Studi didasarkan pada lebih dari 1.300 sampel dari Rumah Sakit Al-Ahli, salah satu dari sedikit laboratorium mikrobiologi yang masih berfungsi di Gaza. Dua per tiga dari sampel, yang diambil dari pasien selama periode 10 bulan tahun lalu, menunjukkan keberadaan bakteri kebal multi-obat.

Bilal Irfan, salah satu penulis studi, menyebut temuan ini sebagai sesuatu yang sangat mengkhawatirkan.

"Kami bahkan tidak tahu skala sebenarnya karena hampir semua laboratorium hancur dan banyak tenaga medis terbunuh, jadi mendapatkan sedikit gambaran tentang apa yang terjadi di Gaza saja sudah sangat penting," ungkap Irfan, seorang bioetikus yang melakukan penelitian di Brigham and Women’s Hospital milik Harvard dan University of Michigan.

Titik Kulminasi

Selama beberapa dekade, Gaza telah mengalami tingkat bakteri kebal multi-obat yang tinggi sebagai konsekuensi dari konflik berulang dan blokade Israel sejak 2007, ketika Hamas mengambil alih kekuasaan.

Namun, para ahli mengatakan bahwa situasi saat ini belum pernah terjadi sebelumnya. Tidak hanya sistem kesehatan Gaza yang hancur total, namun sistem sanitasi juga rusak, pembuangan sampah hampir berhenti, dan kelaparan meluas di antara 2,3 juta penduduk, membuat semakin banyak orang rentan terhadap infeksi.

Pada Selasa, Organisasi Kesehatan Dunia (WHO) menyatakan Israel harus mengizinkan pihaknya menyimpan persediaan medis untuk menghadapi situasi kesehatan yang katastrofe di Gaza.

"Kami ingin menimbun persediaan dan semua orang mendengar bahwa semakin banyak pasokan kemanusiaan diizinkan masuk – namun itu belum terjadi atau terjadi dengan kecepatan yang terlalu lambat," tutur Rik Peeperkorn, perwakilan WHO di wilayah Palestina.
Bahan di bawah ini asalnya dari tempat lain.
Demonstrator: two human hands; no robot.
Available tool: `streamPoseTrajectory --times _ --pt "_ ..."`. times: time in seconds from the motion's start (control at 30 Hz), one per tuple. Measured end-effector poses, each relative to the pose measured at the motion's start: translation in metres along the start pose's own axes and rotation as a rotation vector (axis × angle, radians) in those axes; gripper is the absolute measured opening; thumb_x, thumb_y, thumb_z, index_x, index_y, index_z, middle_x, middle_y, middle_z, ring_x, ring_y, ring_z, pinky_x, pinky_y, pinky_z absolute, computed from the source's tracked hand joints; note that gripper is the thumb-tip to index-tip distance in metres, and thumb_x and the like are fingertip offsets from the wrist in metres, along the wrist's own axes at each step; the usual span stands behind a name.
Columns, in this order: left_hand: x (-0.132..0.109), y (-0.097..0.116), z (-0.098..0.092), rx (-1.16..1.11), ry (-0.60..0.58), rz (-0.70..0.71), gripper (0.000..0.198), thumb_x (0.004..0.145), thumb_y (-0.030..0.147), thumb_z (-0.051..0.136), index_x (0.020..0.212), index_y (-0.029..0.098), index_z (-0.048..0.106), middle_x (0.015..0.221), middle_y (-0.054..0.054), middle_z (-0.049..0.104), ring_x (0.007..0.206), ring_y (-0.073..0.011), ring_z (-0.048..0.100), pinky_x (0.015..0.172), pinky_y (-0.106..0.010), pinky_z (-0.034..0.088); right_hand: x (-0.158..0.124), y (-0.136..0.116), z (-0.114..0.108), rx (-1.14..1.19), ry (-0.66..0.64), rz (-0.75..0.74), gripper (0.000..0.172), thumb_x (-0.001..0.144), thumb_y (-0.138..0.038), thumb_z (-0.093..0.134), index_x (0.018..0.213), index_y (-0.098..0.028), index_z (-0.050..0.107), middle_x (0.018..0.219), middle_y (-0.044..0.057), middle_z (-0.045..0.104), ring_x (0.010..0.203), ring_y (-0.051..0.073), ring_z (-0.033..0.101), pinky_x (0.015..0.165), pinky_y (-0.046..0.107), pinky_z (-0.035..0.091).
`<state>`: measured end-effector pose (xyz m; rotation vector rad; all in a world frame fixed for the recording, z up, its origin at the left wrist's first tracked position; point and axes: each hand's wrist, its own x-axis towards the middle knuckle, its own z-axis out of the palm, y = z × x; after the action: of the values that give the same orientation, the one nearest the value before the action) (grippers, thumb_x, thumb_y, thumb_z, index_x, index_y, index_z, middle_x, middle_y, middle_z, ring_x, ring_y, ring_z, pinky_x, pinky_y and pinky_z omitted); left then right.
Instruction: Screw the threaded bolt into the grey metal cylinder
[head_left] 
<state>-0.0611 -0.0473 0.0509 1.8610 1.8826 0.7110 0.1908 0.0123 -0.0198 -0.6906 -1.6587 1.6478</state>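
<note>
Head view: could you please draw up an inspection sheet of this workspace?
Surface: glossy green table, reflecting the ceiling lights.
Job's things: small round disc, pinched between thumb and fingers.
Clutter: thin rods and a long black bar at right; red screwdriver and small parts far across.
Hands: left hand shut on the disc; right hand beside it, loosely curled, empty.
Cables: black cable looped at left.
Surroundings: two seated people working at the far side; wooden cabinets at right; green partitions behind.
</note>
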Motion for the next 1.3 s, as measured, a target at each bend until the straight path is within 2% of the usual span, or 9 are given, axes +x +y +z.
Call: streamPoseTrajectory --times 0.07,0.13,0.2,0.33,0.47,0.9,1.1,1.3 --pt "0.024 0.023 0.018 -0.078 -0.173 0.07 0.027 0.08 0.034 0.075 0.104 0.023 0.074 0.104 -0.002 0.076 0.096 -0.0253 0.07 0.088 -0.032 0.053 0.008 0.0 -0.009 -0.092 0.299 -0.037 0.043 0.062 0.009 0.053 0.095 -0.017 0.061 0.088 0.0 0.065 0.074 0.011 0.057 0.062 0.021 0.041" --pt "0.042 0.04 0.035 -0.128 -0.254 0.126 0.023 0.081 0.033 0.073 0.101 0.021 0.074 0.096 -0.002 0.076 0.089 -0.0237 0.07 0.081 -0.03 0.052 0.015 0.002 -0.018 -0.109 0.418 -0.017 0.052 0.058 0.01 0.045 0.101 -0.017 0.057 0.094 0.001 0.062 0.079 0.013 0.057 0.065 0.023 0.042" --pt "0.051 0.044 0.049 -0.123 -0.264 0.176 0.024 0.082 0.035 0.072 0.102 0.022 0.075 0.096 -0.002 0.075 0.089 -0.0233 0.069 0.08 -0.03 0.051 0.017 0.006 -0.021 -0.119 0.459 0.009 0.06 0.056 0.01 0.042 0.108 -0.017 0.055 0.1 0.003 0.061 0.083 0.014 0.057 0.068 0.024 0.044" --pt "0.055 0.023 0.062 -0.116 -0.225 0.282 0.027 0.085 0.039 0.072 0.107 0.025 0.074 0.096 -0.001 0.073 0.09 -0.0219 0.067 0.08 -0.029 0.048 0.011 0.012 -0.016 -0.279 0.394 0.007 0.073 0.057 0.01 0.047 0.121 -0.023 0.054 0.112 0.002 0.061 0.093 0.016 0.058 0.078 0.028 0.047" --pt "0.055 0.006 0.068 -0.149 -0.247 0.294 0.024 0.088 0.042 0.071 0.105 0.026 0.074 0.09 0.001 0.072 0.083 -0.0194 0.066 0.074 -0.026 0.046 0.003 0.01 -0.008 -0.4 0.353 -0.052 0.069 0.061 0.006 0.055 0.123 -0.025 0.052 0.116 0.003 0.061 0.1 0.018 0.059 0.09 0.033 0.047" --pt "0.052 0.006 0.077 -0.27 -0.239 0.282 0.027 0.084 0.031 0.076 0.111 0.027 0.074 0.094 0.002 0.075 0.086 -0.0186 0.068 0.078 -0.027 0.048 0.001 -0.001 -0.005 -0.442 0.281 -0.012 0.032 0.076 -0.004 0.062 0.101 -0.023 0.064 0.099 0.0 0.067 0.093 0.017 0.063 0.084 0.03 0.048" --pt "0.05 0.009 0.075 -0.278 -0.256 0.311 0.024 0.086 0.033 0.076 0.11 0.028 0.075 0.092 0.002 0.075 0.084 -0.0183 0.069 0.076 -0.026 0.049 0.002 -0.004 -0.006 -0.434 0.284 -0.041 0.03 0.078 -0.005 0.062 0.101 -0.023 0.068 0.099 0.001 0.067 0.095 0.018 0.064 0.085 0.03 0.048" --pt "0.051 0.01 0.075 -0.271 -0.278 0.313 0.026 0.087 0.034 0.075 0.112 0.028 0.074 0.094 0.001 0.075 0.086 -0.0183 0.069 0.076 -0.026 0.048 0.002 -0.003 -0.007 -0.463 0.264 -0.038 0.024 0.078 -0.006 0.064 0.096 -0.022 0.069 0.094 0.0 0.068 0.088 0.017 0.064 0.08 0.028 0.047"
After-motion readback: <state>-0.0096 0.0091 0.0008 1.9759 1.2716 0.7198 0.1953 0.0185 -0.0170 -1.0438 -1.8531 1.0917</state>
Berbicara dari Yerusalem, Peeperkorn menuturkan Gaza telah kehabisan lebih dari setengah persediaan obat-obatan dan WHO hanya mampu membawa masuk lebih sedikit pasokan daripada yang diinginkan karena prosedur yang berbelit-belit serta produk-produk yang masih ditolak untuk masuk – topik yang terus dinegosiasikan dengan otoritas Israel.
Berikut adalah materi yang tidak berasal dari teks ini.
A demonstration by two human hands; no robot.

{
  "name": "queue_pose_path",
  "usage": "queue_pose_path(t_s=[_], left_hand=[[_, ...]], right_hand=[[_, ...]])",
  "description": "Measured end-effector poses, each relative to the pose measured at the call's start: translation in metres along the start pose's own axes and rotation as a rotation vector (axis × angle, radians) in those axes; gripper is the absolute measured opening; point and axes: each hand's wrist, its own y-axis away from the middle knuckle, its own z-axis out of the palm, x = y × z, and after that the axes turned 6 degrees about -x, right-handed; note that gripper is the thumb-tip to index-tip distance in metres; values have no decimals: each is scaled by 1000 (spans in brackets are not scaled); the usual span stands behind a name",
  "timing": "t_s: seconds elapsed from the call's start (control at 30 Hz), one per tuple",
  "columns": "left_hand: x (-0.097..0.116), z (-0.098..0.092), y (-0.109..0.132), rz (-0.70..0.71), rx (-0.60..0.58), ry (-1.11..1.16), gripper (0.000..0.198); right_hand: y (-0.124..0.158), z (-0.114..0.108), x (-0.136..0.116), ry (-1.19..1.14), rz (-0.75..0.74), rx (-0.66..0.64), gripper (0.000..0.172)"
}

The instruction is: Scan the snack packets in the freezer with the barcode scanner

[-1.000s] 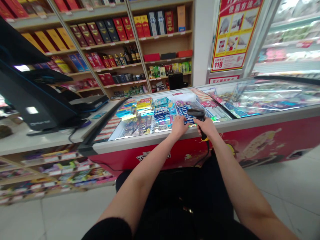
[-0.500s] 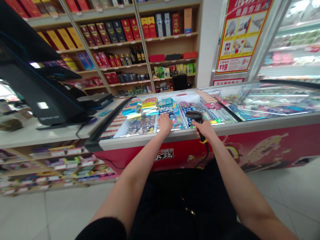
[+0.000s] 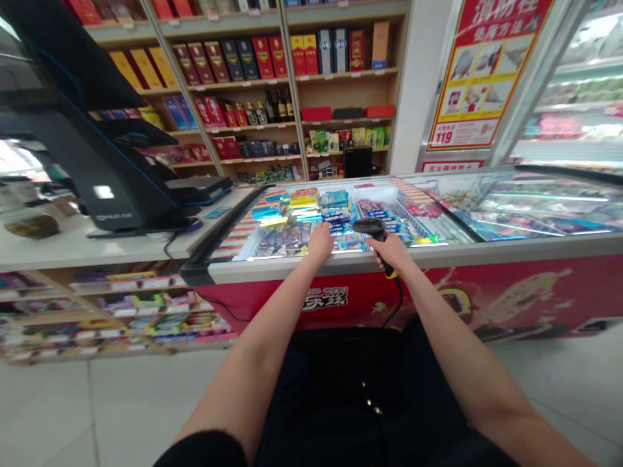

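Note:
My left hand rests over the glass top of a chest freezer, its fingers bent and drawn together. Its fingertips meet a pile of blue-and-white wrapped packets; what they pinch, if anything, is hidden. In my right hand is a black barcode scanner, gripped by its handle. The scanner head points left toward the packets, and its cable hangs down the freezer's front. Yellow packets and light-blue packets lie in rows farther back.
The freezer's grey rim runs across in front of me. A black checkout terminal stands on the white counter at left. Shelves of boxed bottles line the back wall. Right of them hangs a red-and-yellow poster.
My left hand's fingers have drawn in from a flatter spread beside the blue packets. The scanner in my right hand has moved left, closer to the left hand. The view has shifted slightly.

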Motion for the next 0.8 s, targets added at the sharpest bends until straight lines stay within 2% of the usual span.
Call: queue_pose_path(t_s=[0.07, 0.23, 0.37, 0.63, 0.8], left_hand=[[1, 0, 0, -6, 10, -10, 31], [2, -3, 4, 21, 10, -39, 18], [4, -3, 5, 29, 21, -33, 31], [4, -1, 3, 24, 10, -61, 19], [4, -3, 7, 44, 27, -60, 26]], right_hand=[[1, 2, -3, 15, 4, -3, 21], [1, 3, -2, 45, -18, -7, 23], [-1, 4, -1, 48, -19, -6, 22], [-1, 5, -3, 54, -14, -13, 21], [1, 5, -3, 58, 5, -25, 21]])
Peeperkorn mengatakan bahwa dari seluruh fasilitas kesehatan di Gaza, hanya 50 persen rumah sakit dan 38 persen pusat layanan kesehatan primer yang masih beroperasi, itupun dengan kemampuan yang sangat terbatas. Tingkat keterisian tempat tidur telah mencapai 240 persen di rumah sakit Al-Shifa dan 300 persen di Rumah Sakit Al-Ahli, keduanya di Gaza utara.

"Secara keseluruhan, situasi kesehatan tetap katastrofe," tegas Peeperkorn. "Kelaparan dan kekurangan gizi terus melanda Gaza."

Pejabat Kementerian Pertahanan Israel mengaku lebih dari 45.000 ton peralatan medis telah dikirim ke Gaza sejak awal perang dan 13 rumah sakit lapangan dengan fasilitas lengkap telah didirikan oleh organisasi bantuan internasional.

"Israel akan terus mengizinkan masuknya peralatan medis dan obat-obatan ke Gaza sesuai hukum internasional dan bekerja sama dengan komunitas internasional, sambil mengambil semua langkah yang memungkinkan untuk mencegah organisasi teroris Hamas merebut bantuan tersebut dan memanfaatkannya untuk tujuan teroris dan militer," kata para pejabat itu.

Serangan Israel di Gaza sejak 7 Oktober 2023 kini telah menewaskan setidaknya 61.599 warga Palestina dan melukai 154.088 lainnya.